■ Exercise aim ■
Sort through the data and copy the lines holding the word "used".

■ Data under study ■
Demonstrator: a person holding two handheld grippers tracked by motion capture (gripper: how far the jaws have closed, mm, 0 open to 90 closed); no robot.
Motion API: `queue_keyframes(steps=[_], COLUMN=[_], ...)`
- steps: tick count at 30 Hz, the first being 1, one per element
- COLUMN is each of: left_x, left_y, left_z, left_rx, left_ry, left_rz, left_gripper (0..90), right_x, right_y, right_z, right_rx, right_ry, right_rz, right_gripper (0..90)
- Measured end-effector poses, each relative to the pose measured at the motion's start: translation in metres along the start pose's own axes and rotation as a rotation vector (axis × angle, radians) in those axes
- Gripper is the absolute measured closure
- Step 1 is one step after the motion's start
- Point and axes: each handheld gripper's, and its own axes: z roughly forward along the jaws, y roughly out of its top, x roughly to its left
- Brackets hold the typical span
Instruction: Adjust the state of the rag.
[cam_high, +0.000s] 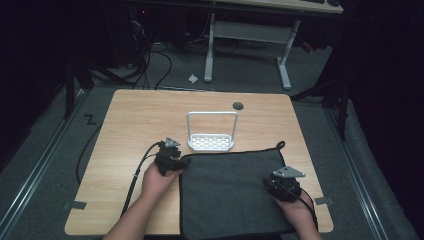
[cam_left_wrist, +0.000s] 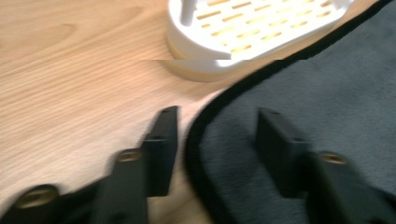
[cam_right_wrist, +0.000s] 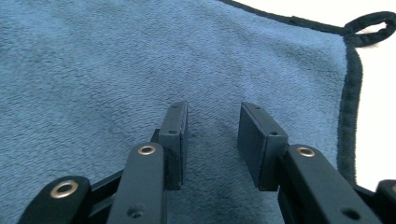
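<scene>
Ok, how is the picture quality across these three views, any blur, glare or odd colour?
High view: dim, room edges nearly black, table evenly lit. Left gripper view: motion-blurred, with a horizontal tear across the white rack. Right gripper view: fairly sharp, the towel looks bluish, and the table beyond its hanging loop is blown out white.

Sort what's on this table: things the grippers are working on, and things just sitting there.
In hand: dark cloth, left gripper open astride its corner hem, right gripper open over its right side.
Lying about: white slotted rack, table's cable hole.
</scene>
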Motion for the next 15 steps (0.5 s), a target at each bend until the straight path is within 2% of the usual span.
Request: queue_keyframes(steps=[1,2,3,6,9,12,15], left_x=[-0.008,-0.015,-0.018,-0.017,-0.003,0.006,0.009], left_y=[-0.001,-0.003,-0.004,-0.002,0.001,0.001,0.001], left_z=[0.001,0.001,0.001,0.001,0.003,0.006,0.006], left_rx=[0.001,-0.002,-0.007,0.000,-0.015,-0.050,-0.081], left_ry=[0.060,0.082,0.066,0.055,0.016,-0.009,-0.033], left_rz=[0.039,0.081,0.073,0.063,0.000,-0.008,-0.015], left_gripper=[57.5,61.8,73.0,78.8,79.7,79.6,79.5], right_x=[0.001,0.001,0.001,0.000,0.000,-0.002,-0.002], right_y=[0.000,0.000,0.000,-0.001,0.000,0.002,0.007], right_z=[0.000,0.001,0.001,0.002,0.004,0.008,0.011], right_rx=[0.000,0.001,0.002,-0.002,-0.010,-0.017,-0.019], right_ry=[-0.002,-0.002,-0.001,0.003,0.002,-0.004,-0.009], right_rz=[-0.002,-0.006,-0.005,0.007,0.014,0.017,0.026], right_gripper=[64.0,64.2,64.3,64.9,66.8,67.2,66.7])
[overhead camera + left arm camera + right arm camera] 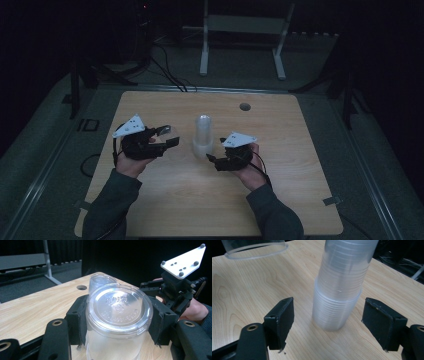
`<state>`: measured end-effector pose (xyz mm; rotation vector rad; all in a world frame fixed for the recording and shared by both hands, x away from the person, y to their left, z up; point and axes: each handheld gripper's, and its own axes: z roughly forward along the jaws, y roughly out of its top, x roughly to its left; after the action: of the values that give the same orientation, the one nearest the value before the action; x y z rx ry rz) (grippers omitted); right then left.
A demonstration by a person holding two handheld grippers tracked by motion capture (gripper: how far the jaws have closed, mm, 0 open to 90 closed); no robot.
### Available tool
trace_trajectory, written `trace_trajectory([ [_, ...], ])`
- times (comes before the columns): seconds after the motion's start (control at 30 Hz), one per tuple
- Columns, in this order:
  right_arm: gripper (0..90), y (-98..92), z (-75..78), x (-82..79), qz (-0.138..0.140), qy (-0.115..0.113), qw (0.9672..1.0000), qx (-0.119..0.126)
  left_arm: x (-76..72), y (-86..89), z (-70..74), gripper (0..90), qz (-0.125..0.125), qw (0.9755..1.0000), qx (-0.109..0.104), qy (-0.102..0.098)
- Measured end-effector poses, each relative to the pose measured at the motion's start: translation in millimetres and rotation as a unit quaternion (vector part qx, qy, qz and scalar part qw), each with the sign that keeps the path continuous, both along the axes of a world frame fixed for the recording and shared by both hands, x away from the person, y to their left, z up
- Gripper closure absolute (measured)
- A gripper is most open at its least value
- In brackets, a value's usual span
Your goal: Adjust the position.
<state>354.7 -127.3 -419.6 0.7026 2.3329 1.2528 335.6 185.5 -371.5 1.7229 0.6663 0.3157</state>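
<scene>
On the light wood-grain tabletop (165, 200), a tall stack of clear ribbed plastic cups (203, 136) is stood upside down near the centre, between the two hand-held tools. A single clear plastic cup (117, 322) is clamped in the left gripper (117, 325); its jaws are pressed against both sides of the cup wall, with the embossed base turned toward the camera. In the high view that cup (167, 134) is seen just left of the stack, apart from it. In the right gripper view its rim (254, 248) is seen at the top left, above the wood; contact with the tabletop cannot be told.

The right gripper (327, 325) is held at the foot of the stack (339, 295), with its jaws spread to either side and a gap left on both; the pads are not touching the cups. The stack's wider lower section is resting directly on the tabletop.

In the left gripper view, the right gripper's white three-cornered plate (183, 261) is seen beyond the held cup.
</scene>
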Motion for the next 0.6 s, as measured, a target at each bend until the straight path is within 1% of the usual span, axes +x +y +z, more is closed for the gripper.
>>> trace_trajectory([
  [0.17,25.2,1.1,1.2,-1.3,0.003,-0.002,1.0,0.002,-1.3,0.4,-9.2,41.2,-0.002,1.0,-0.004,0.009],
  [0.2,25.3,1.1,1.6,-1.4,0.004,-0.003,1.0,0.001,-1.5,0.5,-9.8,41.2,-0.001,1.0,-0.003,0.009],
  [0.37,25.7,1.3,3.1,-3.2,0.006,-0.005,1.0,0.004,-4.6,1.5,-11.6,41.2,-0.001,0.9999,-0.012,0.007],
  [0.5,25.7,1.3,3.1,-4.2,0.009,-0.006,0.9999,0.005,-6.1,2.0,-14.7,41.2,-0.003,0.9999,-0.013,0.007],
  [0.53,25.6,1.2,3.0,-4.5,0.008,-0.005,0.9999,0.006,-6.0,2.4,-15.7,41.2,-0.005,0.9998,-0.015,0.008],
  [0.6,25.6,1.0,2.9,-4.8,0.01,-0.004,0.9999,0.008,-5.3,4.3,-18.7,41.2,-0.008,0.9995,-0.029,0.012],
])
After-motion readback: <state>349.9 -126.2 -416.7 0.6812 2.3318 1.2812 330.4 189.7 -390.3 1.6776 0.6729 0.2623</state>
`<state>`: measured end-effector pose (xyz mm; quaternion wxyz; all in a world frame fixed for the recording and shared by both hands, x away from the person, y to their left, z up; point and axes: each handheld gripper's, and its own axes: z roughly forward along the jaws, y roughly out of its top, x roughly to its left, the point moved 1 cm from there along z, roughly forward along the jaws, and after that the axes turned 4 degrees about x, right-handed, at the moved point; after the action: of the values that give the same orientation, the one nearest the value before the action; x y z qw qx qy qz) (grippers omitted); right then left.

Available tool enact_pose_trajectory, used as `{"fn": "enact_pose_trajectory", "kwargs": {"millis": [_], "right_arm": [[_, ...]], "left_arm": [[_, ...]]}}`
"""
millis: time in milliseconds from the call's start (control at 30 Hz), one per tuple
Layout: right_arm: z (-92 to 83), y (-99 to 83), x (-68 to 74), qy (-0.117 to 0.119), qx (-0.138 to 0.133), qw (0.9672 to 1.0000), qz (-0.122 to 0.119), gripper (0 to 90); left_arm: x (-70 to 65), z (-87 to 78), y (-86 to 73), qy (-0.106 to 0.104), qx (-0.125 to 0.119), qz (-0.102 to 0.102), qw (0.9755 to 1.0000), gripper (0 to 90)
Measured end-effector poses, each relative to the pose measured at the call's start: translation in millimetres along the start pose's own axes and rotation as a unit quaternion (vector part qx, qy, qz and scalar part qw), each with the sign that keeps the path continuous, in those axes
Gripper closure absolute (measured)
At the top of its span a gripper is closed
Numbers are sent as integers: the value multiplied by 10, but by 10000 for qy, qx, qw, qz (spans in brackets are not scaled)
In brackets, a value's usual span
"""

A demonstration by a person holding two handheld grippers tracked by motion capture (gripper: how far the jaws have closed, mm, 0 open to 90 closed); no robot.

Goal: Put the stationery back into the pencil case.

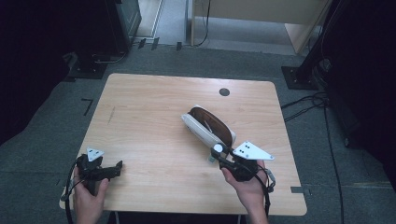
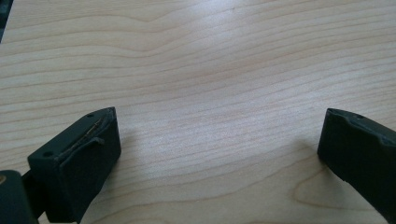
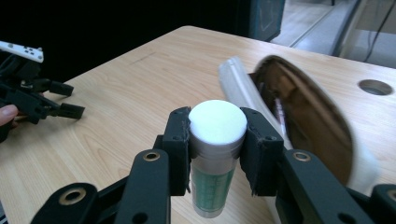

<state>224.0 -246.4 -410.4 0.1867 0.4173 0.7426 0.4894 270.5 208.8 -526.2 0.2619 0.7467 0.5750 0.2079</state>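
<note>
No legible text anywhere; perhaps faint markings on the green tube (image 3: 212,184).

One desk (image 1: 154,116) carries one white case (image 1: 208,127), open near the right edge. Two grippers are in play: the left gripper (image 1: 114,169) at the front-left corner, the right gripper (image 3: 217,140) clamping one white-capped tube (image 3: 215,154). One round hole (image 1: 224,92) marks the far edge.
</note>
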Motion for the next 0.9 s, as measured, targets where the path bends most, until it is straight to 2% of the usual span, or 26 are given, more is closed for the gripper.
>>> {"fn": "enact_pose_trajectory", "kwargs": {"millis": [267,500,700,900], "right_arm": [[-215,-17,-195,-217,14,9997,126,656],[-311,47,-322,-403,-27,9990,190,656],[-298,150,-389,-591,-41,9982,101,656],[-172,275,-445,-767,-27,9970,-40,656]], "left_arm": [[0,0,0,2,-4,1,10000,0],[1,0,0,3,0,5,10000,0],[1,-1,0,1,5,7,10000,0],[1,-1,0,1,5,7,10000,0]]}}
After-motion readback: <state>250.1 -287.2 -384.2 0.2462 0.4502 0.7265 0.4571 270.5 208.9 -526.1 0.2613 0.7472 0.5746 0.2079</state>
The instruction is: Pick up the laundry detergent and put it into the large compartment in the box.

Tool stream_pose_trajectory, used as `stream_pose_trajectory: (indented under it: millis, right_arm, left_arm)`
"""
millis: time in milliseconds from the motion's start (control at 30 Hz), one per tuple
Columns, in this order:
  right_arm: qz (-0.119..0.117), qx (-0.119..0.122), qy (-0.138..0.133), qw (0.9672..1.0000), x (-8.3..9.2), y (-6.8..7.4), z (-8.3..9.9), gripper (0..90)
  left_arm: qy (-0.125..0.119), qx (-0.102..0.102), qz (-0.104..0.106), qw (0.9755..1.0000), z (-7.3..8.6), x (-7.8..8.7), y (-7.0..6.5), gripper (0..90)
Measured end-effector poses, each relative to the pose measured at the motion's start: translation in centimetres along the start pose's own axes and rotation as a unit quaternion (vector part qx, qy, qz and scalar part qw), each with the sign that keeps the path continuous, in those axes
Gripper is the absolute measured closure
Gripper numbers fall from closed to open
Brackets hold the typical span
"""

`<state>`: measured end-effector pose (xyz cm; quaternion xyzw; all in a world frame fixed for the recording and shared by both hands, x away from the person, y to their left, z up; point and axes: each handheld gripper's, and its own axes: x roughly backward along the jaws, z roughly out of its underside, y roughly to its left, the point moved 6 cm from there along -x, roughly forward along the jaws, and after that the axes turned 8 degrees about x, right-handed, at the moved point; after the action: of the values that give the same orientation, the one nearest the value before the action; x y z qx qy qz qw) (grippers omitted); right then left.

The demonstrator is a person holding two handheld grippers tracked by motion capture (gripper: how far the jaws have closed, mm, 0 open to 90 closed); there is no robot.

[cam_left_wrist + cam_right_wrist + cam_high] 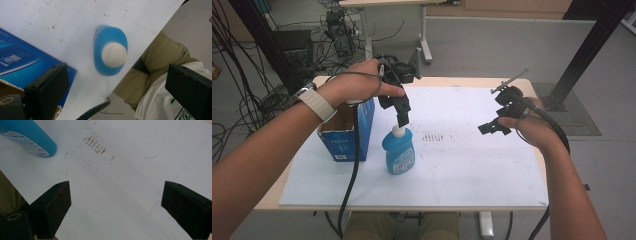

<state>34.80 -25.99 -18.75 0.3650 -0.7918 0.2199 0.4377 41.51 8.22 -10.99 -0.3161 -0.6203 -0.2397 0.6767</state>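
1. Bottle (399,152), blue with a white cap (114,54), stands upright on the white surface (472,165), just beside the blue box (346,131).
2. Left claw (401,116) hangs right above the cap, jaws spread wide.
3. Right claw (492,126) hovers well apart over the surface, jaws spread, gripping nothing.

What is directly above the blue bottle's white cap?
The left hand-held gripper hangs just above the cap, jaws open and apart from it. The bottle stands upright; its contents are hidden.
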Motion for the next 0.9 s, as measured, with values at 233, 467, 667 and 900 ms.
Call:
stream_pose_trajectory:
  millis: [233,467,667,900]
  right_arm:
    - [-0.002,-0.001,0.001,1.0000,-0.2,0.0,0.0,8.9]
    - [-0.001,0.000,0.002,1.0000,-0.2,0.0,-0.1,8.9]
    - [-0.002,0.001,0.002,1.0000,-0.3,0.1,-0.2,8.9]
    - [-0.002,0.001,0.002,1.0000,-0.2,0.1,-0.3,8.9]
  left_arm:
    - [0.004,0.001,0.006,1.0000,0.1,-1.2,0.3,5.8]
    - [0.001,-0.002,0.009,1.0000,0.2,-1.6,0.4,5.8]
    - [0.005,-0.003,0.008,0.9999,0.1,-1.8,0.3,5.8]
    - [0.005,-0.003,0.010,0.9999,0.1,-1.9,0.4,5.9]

■ Your solution ■
Available tool enact_pose_trajectory, used as `{"fn": "enact_pose_trajectory", "kwargs": {"millis": [_], "right_arm": [[_, ...]], "left_arm": [[_, ...]]}}`
Tool stream_pose_trajectory, used as `stream_pose_trajectory: (indented under it: millis, right_arm, left_arm)`

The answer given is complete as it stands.